Lifen’s AI team (a French healthcare ML company) describes their migration from GitLab CI to Kubeflow Pipelines after scaling from 1 to 3+ ML engineers and a corresponding increase in training jobs. The move was driven by two needs: GPU scalability and experiment observability (comparing runs, tracking metrics). Their approach wraps existing Python methods in func_to_container_op, generates typed config dataclasses, and keeps GitLab as the CI trigger that calls the Kubeflow API.

法國醫療 ML 公司 Lifen 描述了將 ML 工作流從 GitLab CI 遷移到 Kubeflow Pipelines 的過程。遷移動因是 GPU 可擴展性和實驗可觀測性需求。他們保留 GitLab 作為 CI 觸發器,通過 Kubeflow API 啟動管道。

Key Points

  • Why leave Gitlab: runner scaling for GPU jobs was manual; no built-in experiment comparison or metric tracking
  • Migration pattern: wrap each Python method in func_to_container_op, compile to Argo Workflow YAML — no rewrite of core logic
  • Hybrid CI: GitLab runners installed on the Kubeflow k8s cluster; .gitlab-ci.yml reduced to ~20 lines that call pipelines.<job_name> scripts
  • Experiment organization: each branch becomes a named Kubeflow experiment (tagged with JIRA ticket number)
  • Continuous learning trigger: master branch commits auto-launch toy (short) training runs for each algorithm
  • Tradeoff acknowledged: Kubeflow documentation was weak; setup took longer than expected; MLOps ecosystem was immature at time of writing (2021)

Insights

The “use GitLab as orchestrator for Kubeflow” pattern avoids rebuilding CI from scratch while gaining Kubeflow’s experiment tracking. This hybrid is common in orgs that already have GitLab investment and don’t want to adopt a fully new CI system.

The 2021 timing matters: Kubeflow has matured significantly since then, and alternatives like MLflow, Weights & Biases, and Prefect have also grown. This article is a historical data point in MLOps tooling evolution — the pain points it describes (runner scaling, experiment comparison) are now table stakes features in most ML platforms.

此文的混合架構(GitLab 觸發 Kubeflow)可避免重建 CI 系統。
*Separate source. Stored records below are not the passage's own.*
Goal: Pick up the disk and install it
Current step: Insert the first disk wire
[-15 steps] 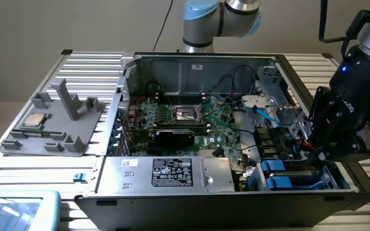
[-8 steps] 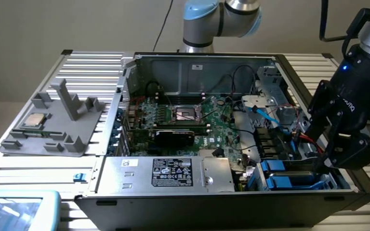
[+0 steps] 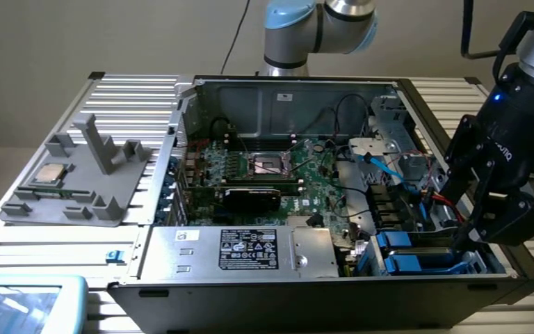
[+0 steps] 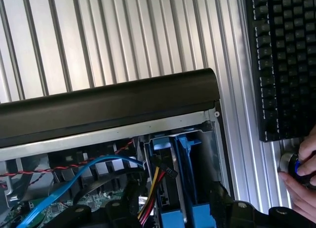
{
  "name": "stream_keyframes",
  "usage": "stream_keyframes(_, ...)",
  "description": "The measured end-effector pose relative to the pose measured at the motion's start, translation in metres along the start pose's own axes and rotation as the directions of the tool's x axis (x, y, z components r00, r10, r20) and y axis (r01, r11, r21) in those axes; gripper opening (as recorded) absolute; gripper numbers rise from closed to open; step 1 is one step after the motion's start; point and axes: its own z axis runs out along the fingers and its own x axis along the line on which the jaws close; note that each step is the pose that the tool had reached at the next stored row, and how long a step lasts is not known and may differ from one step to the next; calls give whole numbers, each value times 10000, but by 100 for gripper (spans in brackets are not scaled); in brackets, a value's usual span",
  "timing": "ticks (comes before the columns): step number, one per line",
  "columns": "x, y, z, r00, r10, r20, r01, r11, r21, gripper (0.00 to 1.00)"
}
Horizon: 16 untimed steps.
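At the front drive bay of the tower case [image 3: 322, 296], exterior view's right: gripper [image 3: 489, 240] low over the cage, jaws apart, gripping nothing. Disk [image 4: 188, 159] in its blue carrier sits slotted in the bay between them, cables [image 4: 150, 193] just beside. Judged: install step, at release. Power-supply box [image 3: 248, 252] label print unreadable.

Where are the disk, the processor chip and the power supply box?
disk [image 3: 414, 265], exterior view, on its blue carrier frame.
processor chip [image 3: 51, 172], exterior view, middle of its silver top.
power supply box [image 3: 248, 249], exterior view, on its printed label.
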Motion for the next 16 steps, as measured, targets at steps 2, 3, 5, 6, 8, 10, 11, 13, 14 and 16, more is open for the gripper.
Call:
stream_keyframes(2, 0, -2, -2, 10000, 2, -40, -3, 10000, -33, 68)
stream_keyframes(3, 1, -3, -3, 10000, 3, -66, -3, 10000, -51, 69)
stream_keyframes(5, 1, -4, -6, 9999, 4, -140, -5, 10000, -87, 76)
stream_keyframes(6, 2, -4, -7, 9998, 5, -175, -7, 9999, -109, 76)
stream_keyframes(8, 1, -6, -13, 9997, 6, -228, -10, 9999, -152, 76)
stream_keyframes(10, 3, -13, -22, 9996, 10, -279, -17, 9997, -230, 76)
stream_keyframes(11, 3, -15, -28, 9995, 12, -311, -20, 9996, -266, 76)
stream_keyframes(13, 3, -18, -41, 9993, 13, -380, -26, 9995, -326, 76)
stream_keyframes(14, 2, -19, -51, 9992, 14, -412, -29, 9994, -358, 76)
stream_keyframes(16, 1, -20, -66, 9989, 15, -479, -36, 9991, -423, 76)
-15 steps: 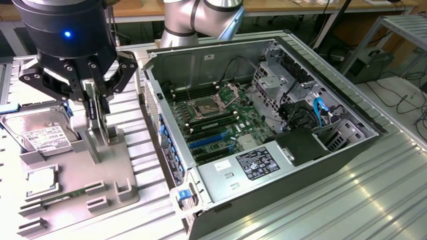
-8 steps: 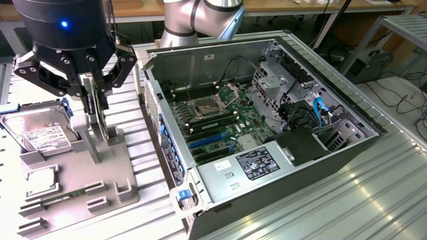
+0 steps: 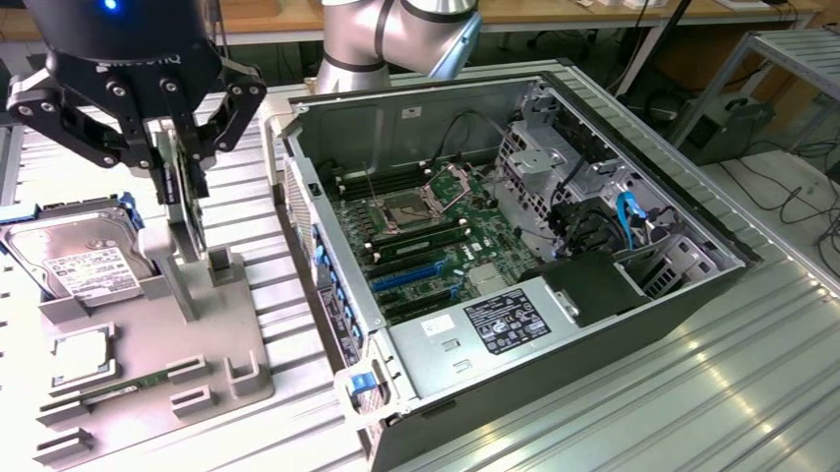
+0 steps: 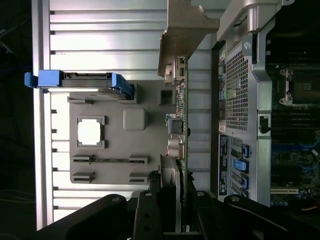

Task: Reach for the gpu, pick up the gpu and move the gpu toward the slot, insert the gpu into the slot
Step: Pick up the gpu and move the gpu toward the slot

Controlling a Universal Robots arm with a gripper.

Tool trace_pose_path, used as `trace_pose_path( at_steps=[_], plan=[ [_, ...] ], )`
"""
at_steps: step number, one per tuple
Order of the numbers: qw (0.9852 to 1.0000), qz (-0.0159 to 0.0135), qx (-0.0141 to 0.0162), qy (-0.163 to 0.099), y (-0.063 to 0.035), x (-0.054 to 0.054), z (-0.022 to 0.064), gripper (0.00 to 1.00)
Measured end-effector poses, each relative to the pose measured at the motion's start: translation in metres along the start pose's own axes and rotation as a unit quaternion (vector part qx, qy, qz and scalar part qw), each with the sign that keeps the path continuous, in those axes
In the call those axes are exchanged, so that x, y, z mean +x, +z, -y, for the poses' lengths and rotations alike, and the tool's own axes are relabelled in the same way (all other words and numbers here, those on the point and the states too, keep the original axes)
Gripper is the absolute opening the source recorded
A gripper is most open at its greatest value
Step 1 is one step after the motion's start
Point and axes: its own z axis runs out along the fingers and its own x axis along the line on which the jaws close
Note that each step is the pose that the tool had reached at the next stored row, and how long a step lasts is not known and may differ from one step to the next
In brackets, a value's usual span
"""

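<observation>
I see the gpu (image 3: 188, 202), a flat card with a black shroud and a green board edge, standing upright and edge-on to me. It is over the back part of the grey moulded fixture tray (image 3: 216, 339), well apart from the case. Its silver metal end bracket (image 4: 184, 31) shows in the wrist view. The black gripper (image 3: 180, 157) is clenched on the card's upper edge, one finger on each face. I cannot tell whether the card's lower edge touches the tray's holder posts.

On the tray, a silver boxy hard drive (image 3: 77, 258) with a white label sits in a blue carrier just beside the card. A square processor chip (image 3: 82, 349) and a thin green memory stick (image 3: 132, 379) lie nearer the tray's front.

The tray rests on a ribbed aluminium table (image 3: 683, 393). The open black computer case (image 3: 393, 398) lies on its side on the exterior view's right, with its green motherboard (image 3: 447, 241) and blue expansion slots (image 3: 404, 277) exposed.

Behind the table are wooden benches, loose cables on the floor and a metal frame.

The silver arm (image 3: 393, 34) rises behind the case, and the gripper points straight down.
</observation>
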Motion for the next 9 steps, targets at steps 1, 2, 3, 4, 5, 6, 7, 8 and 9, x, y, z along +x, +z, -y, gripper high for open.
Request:
trace_pose_path(
  at_steps=[1, 2, 3, 4, 5, 6, 7, 8, 9],
  plan=[
    [1.0, 0.0, 0.0, 0.0, -0.0023, 0.0, -0.0001, 0.28],
    [1.0, 0.0, 0.0, 0.0, -0.004, 0.0, -0.0001, 0.28],
    [1.0, 0.0, 0.0, 0.0, -0.0074, 0.0, -0.0003, 0.28],
    [1.0, 0.0001, 0.0, 0.0, -0.0094, 0.0, -0.0004, 0.28],
    [1.0, 0.0, 0.0, 0.0, -0.0114, 0.0, -0.0005, 0.28],
    [1.0, 0.0, 0.0, 0.0, -0.0131, 0.0, -0.0005, 0.28],
    [1.0, 0.0, 0.0, 0.0, -0.0148, 0.0, -0.0006, 0.28],
    [1.0, 0.0, 0.0, 0.0, -0.0166, 0.0, -0.0006, 0.28],
    [1.0, 0.0, 0.0, 0.0, -0.0184, 0.0, -0.0007, 0.28]
  ],
)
2021 年時 MLOps 生態系尚不成熟,文中描述的痛點(runner 擴展、實驗比較)現已是大多數 ML 平台的標準功能。

Connections

Raw Excerpt

Most of our Gitlab pipelines were made of four consecutive jobs (fetch_dataset, build_and_fit, evaluate_model, report). In Kubeflow, things are a little bit different as everything is written in Python (a combination of pure Python and Kubeflow DSL), after which a compiler translates the Python code into an Argo Workflow.